Ted's current research agenda examines the forces that shape the economic, cultural, and social characteristics of communities over the short and long run. A central theme is how past shocks — such as wars, large-scale infrastructure investments and disinvestments, economic disruptions — can leave persistent legacies on local economies that in some cases can last generations. His recent work has shown that the large-scale mid-twentieth century rail cuts in Britain caused lasting declines in local population, employment, and skills (Gibbons, Heblich, and Pinchbeck, 2024, Journal of Urban Economics). A second study with Carozzi and Repetto traces how the memorialisation of WWI sacrifice led communities to develop greater civic and social capital in subsequent generations (forthcoming, American Economic Journal: Applied Economics). Finally, a related working paper shows how a lost generation of young and skilled workers led to a persistent decline in innovation at very local scales that spanned over 70 years.
Building on these foundations, Ted has embarked on a new programme of research that broadens his earlier work to focus on questions of culture and morality.
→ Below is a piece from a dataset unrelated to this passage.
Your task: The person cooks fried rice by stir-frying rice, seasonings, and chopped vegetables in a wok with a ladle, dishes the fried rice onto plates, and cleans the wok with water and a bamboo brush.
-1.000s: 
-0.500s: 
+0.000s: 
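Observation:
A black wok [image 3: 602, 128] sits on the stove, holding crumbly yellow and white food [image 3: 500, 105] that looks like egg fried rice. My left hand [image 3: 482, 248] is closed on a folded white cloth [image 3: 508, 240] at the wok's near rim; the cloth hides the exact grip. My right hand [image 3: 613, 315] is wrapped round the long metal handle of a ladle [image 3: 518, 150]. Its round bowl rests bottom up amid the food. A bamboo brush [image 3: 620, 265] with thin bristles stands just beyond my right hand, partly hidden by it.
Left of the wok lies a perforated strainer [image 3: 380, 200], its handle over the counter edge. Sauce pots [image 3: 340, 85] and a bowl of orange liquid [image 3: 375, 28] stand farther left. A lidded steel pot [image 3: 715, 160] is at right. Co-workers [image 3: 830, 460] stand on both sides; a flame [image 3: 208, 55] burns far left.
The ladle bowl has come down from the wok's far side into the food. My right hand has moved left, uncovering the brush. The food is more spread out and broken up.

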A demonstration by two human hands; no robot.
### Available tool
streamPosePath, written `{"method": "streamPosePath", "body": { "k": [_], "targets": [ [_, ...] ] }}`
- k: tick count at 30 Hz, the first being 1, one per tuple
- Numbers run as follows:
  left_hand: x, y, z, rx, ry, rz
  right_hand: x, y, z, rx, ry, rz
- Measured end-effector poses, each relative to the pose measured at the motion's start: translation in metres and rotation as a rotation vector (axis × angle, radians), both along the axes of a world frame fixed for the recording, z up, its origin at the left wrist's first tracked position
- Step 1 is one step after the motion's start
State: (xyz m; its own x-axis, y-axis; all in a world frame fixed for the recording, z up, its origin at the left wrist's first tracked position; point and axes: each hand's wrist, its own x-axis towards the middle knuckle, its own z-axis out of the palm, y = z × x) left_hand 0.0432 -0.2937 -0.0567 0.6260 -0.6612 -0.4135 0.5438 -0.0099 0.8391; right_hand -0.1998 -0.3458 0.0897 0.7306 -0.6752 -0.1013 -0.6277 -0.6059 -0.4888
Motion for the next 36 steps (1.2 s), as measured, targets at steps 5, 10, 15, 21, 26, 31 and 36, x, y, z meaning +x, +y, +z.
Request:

Moral values are a cornerstone of how societies operate and function, yet surprisingly little is known about how they have evolved over recent history. Recent polarisation over immigration, redistribution, and environmental protection challenges the widespread view that humans are progressively expanding their circle of moral concern. Drawing on Large Language Models and historical big data, Ted's work is building a unique evidence base to measure and track moral values in Britain across distinct domains of social life — including charitable activity, local news, parliamentary speeches, and public policy — over 125 years. This infrastructure will then be used to quasi-experimentally test foundational social science theories about how moral values are shaped by historical shocks, political leadership, and exposure to out-groups.
A parallel strand of Ted's research examines how housing markets, property taxation, and housing policy shape individual and community welfare. Work on leasehold property markets provides some of the first rigorous estimates of the long-run discount rates households apply to future costs and benefits (Bracke, Pinchbeck, and Wyatt, 2017, Economic Journal), findings directly relevant to the appraisal of long-horizon public policies. A study of property tax variation generates further evidence on household discounting behaviour and its implications for policy design (Koster and Pinchbeck, 2022, American Economic Journal: Economic Policy). His most recent work examines the welfare effects of the privatisation of UK social housing though the Right to Buy, generating new evidence on the welfare costs of in-kind transfers relative to unconstrained alternatives (Koster and Pinchbeck, R&R, American Economic Journal: Economic Policy).
Methodologically, Ted's research draws on causal econometrics, spatial data science (GIS), and, increasingly, natural language processing and Large Language Models applied to large historical textual corpora. He is an Affiliate of the Institute for Data Science and AI at Birmingham and co-leads the Trade, Environment, Development and Energy (TEDE) Research Group.